Heat oven to 450 F. Prepare pie crust as directed on package for one-crust
baked shell, using 9 inch tart pan with removable bottom or 9 inch pie pan.
Bake at 450 F. for 9-11 minutes or until light golden brown. Cool 5
minutes. In small bowl, combine bananas and rum; toss to coat. Spreinkle
orange peel evenly in bottom of baked crust. Arrange bananas in single
layer over peel; sprinke with pecans. In heavy medium saucepan, combine
brown sugar, whipping cream and butter, cook and stir over medium-high heat
for 2-3 minutes or until mixture comes to a boil.

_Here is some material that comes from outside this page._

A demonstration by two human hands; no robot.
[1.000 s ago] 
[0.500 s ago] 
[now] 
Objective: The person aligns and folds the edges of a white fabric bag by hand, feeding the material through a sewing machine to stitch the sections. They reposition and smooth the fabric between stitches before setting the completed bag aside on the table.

Cook an additional 2-4
minutes or until mixture is thickened and deep golden brown, stirring
constantly. Remove saucepan from heat; stir in vanillla. Spoon warm filling
over bananas and pecans. Cool 30 minutes. Serve warm or cool with ice
cream. Store in refrigerator. * To substitute for rum – combine 1/2 tsp.
rum extract with 4 tsp. water. Makes 10 servings. Per serving; 430
calories, 27 g. fat, 42% CFF, 85 mg cholesterol, 210 mg. sodium, 42 g.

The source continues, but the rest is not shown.